WWTA: Eat more colour for glowing skin

It’s the age-old question of health and wellbeing: When will I see results? We ask it at the gym, in our kitchens, and about our skincare. Life-Space Probiotics + Skin has the answer to the latter at least: If you’re cutting back on greasy food to improve your complexion, give it up to six months to work. 

This may seem like way too long, but as everything starts in the gut, its not just your skin that will benefit from the following tips and tricks, it’s your physical and mental health too.

Sugar and simple carbohydrates can trip you up. Foods that are heavy in sugar and carbs feed a very different range of bacteria compared to a diet high in fibre and resistant starch.

Skin-wise, too much sugar and simple carbohydrates can alter your immune response, leaving you with inflammation and disruption to the skin.

Nurture your gut with fruits, vegetables, nuts, seeds, and beans, creating a balanced environment signaling to the immune system that all is well.                   

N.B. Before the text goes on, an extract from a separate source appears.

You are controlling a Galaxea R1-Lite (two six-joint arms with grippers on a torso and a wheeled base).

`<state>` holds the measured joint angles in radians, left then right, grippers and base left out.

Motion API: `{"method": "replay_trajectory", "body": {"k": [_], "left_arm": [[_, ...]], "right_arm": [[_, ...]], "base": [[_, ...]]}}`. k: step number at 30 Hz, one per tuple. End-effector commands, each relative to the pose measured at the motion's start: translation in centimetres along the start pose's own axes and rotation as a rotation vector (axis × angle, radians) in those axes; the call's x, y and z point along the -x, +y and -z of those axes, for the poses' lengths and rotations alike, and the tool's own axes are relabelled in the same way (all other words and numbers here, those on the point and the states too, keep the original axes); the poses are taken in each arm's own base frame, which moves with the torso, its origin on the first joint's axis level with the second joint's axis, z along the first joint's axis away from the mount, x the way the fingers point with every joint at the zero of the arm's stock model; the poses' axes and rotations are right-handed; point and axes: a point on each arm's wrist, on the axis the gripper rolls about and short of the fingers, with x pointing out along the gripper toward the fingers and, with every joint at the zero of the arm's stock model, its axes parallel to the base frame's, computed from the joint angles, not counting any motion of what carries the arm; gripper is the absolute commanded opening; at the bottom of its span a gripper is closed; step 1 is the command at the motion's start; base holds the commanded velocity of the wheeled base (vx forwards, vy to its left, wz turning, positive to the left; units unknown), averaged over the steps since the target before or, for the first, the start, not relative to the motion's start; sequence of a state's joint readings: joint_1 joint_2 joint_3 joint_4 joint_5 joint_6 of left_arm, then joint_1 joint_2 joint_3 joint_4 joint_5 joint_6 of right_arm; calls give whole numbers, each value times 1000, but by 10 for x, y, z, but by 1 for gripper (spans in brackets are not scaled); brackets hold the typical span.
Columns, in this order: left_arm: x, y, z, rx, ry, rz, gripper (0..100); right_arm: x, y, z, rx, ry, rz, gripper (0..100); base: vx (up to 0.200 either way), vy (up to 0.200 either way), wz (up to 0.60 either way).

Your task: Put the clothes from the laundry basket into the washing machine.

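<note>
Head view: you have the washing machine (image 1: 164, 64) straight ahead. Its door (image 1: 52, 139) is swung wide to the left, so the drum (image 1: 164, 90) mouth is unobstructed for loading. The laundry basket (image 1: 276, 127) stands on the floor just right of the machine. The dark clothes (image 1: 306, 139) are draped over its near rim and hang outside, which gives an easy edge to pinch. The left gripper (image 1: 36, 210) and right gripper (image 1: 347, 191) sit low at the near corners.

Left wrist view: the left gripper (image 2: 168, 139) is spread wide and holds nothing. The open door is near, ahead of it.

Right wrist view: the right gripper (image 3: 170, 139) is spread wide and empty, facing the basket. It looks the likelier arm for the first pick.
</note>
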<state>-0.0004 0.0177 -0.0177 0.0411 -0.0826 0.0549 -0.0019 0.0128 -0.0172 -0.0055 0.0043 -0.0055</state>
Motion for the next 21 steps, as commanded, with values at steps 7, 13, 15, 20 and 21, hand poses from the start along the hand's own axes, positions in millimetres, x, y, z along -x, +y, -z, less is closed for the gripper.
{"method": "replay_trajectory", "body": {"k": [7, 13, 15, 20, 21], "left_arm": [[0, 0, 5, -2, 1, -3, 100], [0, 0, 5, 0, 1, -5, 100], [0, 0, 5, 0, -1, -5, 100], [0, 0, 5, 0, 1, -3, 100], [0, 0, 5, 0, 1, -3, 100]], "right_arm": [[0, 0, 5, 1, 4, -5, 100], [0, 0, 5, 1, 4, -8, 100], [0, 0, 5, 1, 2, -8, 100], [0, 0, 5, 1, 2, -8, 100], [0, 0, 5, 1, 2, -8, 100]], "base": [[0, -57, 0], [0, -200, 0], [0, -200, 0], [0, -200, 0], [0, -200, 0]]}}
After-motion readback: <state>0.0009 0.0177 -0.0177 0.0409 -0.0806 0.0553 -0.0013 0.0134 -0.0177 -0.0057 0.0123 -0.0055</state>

The more colourful the fruit and veg the better. Colourful natural foods are rich in antioxidants, which are heavyweights in gut support.

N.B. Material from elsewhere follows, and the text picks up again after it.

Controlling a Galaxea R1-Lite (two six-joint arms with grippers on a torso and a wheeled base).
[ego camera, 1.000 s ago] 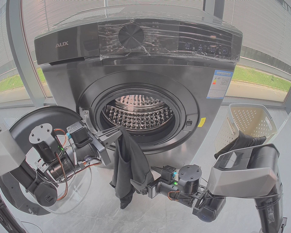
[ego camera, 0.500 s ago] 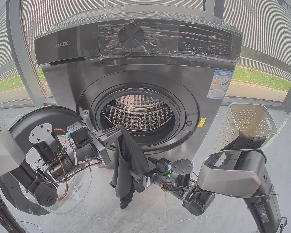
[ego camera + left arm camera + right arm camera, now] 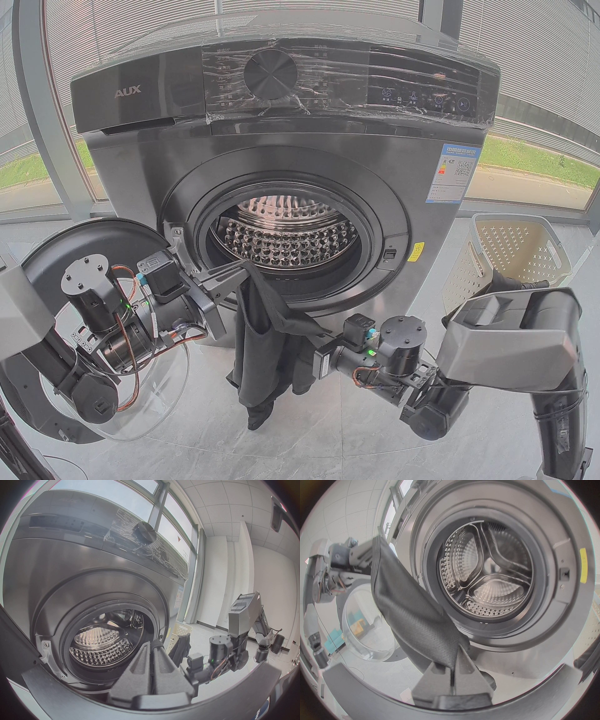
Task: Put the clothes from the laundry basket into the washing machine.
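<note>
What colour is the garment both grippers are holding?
Dark grey garment, fine mesh texture; clearest in the right wrist view.

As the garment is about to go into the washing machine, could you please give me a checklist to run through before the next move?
1. Door swung open: ok.
2. Drum free of obstructions: ok, it looks empty.
3. Left gripper shut on the garment, at its top edge: ok.
4. Right gripper shut on a lower fold: ok.
5. Garment inside the drum: not ok, it hangs outside, in front of it.
6. Lower end clear of the floor: cannot tell.
</note>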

Getting enough antioxidants in your diet is part of what helps combat damage caused by well-known aggressors, like UV light, air pollution, and environmental toxins – so colour is a win-win for your skin.               

Fermented foods such as sauerkraut, kimchi, yoghurt, kefir, kombucha, and miso are rich in beneficial bacteria that simultaneously promote gut health and compete with some of the harmful bacteria found in the gut.

Getting plenty of omega 3 is important too – embrace oily fish like salmon and sardines that have the capacity to limit inflammation and improve overall skin appearance. For vegetarians, flax seeds are a rich source of omega 3 that you can add to your morning yoghurt or smoothie.